6. En s'abstenant, à la date de la présente décision, de se prononcer à nouveau sur le droit à un titre de séjour de Mme A, la préfète de l'Essonne n'a pas pris les mesures propres à assurer l'exécution du jugement du 19 septembre 2023. Il y a lieu, dans les circonstances de l'affaire, d'enjoindre à la préfète de se prononcer sur le droit au séjour de Mme A, dans un délai d'un mois à compter de la notification de la présente décision, sous astreinte de 30 euros par jour de retard.

7. En revanche, dès lors que les dispositions de l'article L. 911-9 du code de justice administrative permettent aux intéressés d'obtenir le mandatement d'office de la somme de 1 000 euros qui leur a été allouée sur le fondement de l'article L. 761-1 du code de justice administrative par l'article 3 du jugement du 19 septembre 2023 visé ci-dessus sur le fondement de l'article L. 761-1 du code de justice administrative, augmentée des intérêts de retard, il n'y a pas lieu de prononcer une mesure d'exécution de l'article 3 de ce jugement, celle-ci pouvant être poursuivie par d'autres voies.

D E C I D E :

Article 1er :Une astreinte est prononcée à l'encontre de l'Etat si la préfète de l'Essonne ne justifie pas, dans un délai d'un mois suivant la notification du présent jugement, avoir procédé au réexamen du droit au séjour de Mme A. Le taux de cette astreinte est fixé à 30 euros par jour de retard.

Article 2 :La préfète de l'Essonne communiquera au tribunal la copie des actes justifiant des mesures prises pour exécuter le jugement n° 2300980 du 19 septembre 2023 du tribunal et le présent jugement.

Article 3 :La demande d'exécution de Mme A est rejetée pour le surplus.

Article 4 :Le présent jugement sera notifié à Mme B A et à la préfète de l'Essonne.
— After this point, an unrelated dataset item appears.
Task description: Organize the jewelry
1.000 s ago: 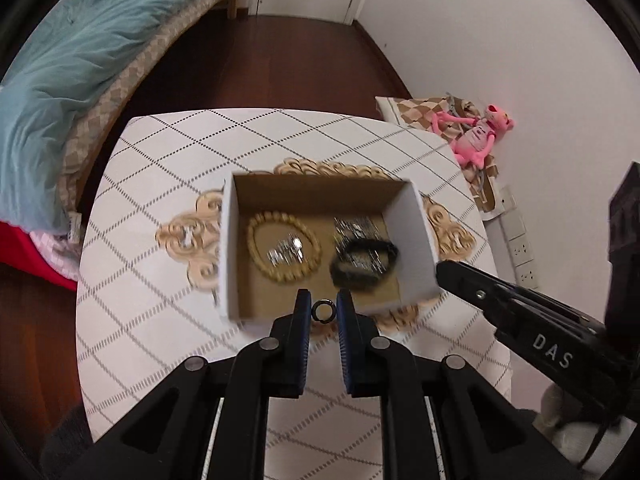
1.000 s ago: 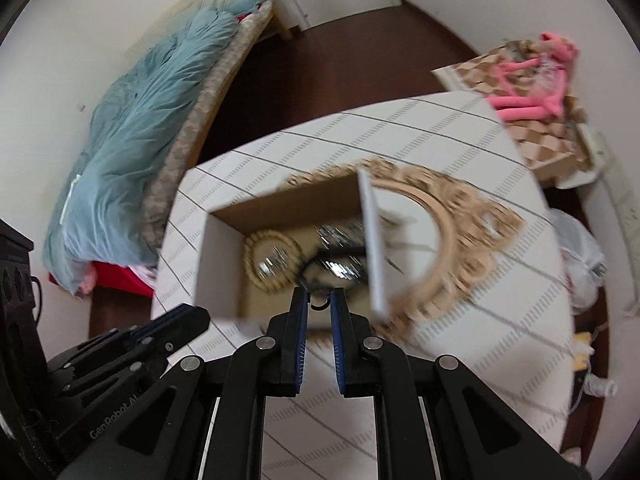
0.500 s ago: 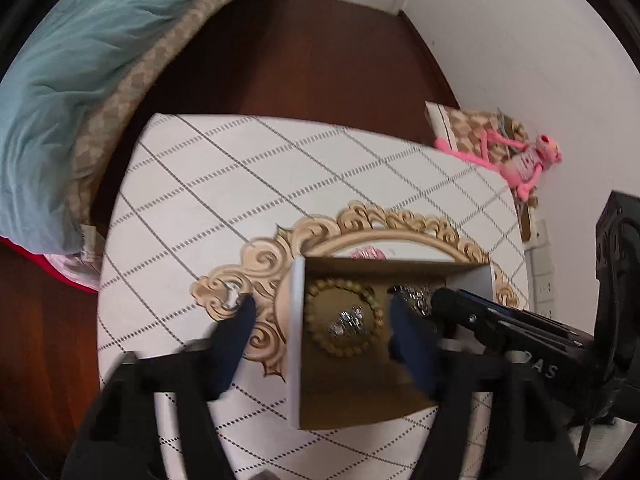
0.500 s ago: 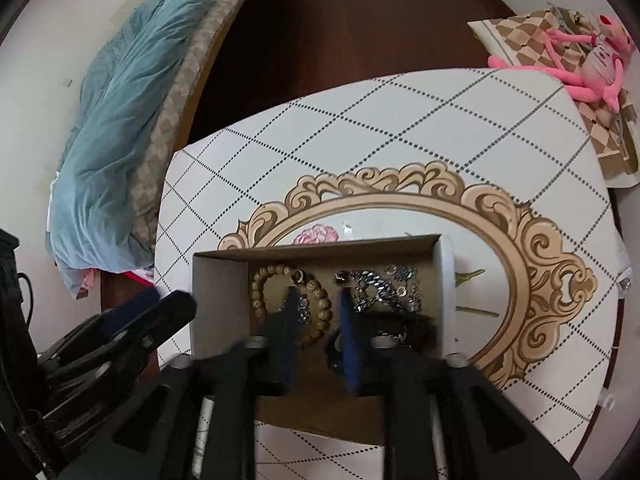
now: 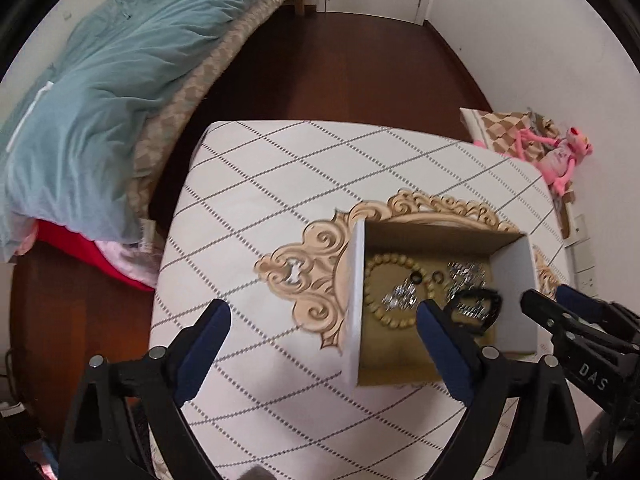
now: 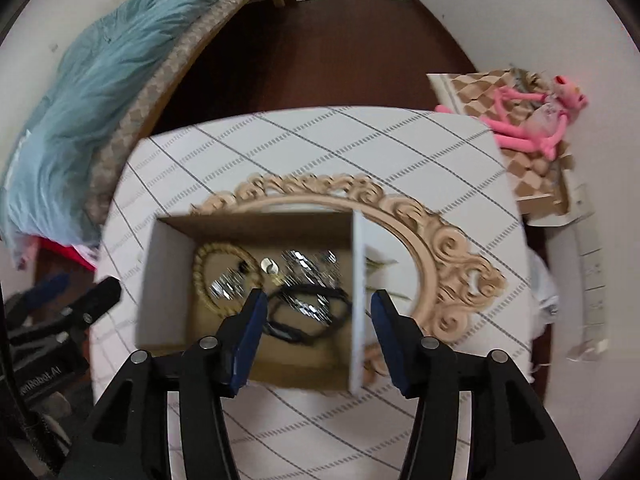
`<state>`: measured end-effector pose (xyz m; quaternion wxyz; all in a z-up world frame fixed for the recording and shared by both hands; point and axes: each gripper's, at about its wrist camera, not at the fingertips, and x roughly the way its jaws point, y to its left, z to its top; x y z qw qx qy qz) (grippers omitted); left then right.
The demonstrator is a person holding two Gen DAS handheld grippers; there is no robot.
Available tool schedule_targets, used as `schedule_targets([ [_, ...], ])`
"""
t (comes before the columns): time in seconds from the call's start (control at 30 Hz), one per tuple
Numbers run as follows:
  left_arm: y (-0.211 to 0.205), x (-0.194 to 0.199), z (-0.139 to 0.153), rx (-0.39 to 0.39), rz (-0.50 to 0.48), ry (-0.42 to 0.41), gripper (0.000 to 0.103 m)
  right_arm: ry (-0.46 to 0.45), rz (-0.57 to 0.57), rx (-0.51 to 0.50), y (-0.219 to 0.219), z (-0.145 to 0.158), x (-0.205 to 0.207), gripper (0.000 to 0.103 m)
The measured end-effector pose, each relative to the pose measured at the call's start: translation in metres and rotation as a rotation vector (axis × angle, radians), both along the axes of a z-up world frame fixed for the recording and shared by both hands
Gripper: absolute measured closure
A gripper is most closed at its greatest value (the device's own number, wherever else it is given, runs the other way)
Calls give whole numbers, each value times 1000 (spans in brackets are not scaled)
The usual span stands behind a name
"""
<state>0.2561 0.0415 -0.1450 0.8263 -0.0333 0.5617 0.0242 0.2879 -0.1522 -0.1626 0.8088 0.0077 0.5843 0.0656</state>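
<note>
While both grippers hang above the bench (image 5: 280, 184), a rumpled teal duvet (image 5: 100, 92) lies on the bed at far left, beside the dark wooden floor (image 5: 360, 64). The left gripper (image 5: 324, 320) has its blue-padded fingers (image 5: 200, 344) wide apart and opening further, with nothing held between them; they straddle the left wall of the cardboard box (image 5: 356, 312). In the box lie a beaded bracelet (image 5: 384, 316), silvery pieces inside its loop (image 5: 400, 298), two small dark rings (image 5: 416, 279), more silver jewelry (image 5: 466, 274) and a black bracelet (image 5: 480, 300). The right gripper (image 6: 318, 308) is over the box's right half, its fingers (image 6: 252, 332) parting too and empty. At far right, a pink plush toy (image 5: 560, 156) rests on a checkered cushion against the wall.
</note>
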Motion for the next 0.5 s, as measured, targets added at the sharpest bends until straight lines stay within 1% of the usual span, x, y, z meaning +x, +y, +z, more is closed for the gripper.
schedule_targets([
  [0.03, -1, -4, -1, 11, 3, -1, 5, 1, 0, -10, -2, -1, -5, 30],
  [0.07, -2, -8, -2, 16, 3, -2, 2, 1, 1, -17, -3, -2, -10, 24],
  [0.1, -3, -12, -3, 24, 4, -5, 0, 0, 1, -24, -4, -2, -15, 13],
  [0.13, -5, -14, -4, 35, 4, -8, 0, -5, -4, -41, -5, -3, -21, 7],
  [0.27, -10, -25, -5, 75, 6, -21, 0, -28, -24, -112, -10, -4, -36, 7],
  [0.37, -11, -31, -4, 79, 12, -23, 0, -45, -41, -145, -14, -2, -44, 6],
  [0.5, -12, -40, 3, 74, 20, -38, 0, -66, -61, -146, -20, 8, -53, 3],
])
Délibéré après l'audience du 28 avril 2025, à laquelle siégeaient :

Mme Lellouch, présidente,

M. Gibelin, premier conseiller,

Mme Corthier, première conseillère.

Rendu public par mise à disposition au greffe le 15 mai 2025.

La présidente-rapporteure,

signé

J. Lellouch

L'assesseur le plus ancien dans l'ordre du tableau,

signé

F. Gibelin La greffière,

signé

A. Gateau

La République mande et ordonne à la préfète de l'Essonne en ce qui la concerne ou à tous commissaires de justice à ce requis en ce qui concerne les voies de droit commun contre les parties privées, de pourvoir à l'exécution de la présente décision.